Participation chronology

= Belarus in the Junior Eurovision Song Contest 2008 =

Contest results

Belarus selected their Junior Eurovision entry for 2008 through Song For Eurovision, a national final consisting of 20 songs which had to qualify through a semi final to get to the final.
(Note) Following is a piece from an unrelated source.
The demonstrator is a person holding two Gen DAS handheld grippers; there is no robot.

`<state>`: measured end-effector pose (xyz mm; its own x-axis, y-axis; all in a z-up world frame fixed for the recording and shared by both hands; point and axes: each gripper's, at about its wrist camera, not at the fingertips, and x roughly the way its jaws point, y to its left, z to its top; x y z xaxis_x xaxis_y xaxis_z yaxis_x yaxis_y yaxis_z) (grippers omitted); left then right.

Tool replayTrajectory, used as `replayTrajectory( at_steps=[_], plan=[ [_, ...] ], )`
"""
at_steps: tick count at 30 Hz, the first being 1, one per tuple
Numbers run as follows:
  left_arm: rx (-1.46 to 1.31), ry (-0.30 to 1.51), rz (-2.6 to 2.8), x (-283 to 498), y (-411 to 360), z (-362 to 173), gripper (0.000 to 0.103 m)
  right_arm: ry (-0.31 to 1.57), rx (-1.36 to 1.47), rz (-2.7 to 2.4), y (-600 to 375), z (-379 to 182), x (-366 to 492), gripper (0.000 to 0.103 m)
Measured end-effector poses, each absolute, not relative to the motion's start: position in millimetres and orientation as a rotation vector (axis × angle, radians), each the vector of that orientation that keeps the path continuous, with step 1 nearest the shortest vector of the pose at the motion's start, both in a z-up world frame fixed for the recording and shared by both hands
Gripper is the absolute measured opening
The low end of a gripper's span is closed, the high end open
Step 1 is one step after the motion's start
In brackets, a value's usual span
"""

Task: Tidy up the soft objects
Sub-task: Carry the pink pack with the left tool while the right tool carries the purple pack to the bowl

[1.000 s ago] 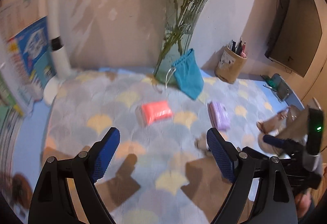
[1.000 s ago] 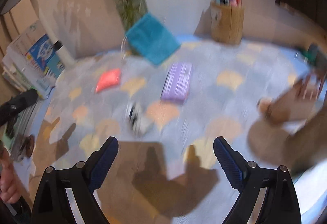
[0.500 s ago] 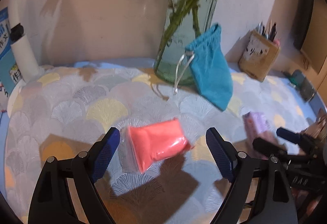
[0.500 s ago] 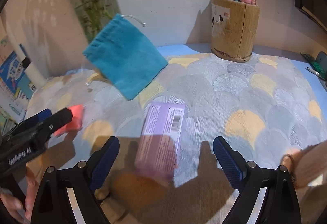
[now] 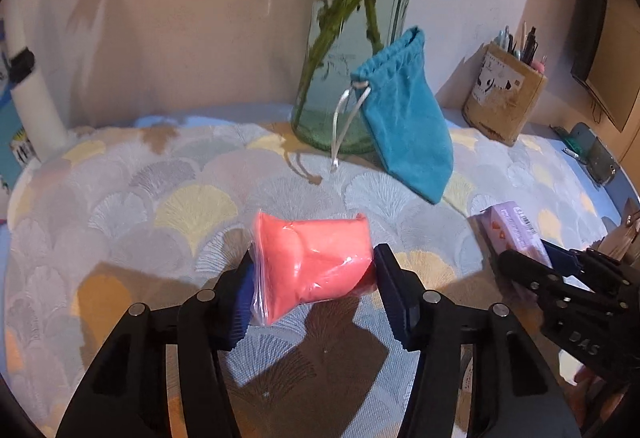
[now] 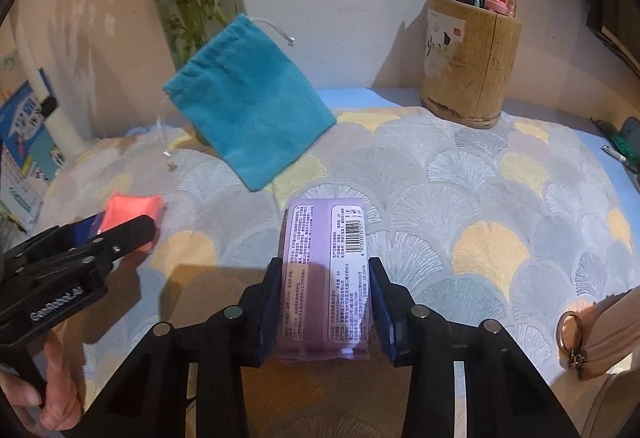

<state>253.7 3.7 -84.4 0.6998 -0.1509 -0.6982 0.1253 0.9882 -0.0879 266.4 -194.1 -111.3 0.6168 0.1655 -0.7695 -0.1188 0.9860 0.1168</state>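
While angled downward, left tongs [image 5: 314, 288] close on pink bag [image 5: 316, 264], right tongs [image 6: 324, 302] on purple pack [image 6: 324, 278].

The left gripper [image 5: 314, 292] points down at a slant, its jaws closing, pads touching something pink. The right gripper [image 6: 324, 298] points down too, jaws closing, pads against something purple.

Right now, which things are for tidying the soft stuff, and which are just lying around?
For the job: pink packet, purple pack, blue pouch, left gripper, right gripper.

Just lying around: flower vase, pen holder, books.
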Motion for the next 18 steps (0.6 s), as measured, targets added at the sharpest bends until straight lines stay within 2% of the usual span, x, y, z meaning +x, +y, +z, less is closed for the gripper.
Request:
replayTrajectory(
  at_steps=[6,18],
  plan=[
    [-0.014,0.754,-0.139,234.5,-2.9,-75.7,0.053,0.843,0.114,0.214,-199.5,-96.4,242.0,0.039],
    [-0.042,0.703,-0.311,121.2,-36.9,-38.2,0.053,0.792,0.187,0.233,-214.4,-39.0,154.1,0.039]
  ],
)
The winners were Dasha, Alina & Karina with the song Sertse Belarusi.

== Before Junior Eurovision ==

=== Song for Eurovision ===

==== Semi-final ====
The semi-final was pre-recorded on 27 May 2008, then broadcast on 1 June 2008. A jury decided the 10 songs that would go through to the final.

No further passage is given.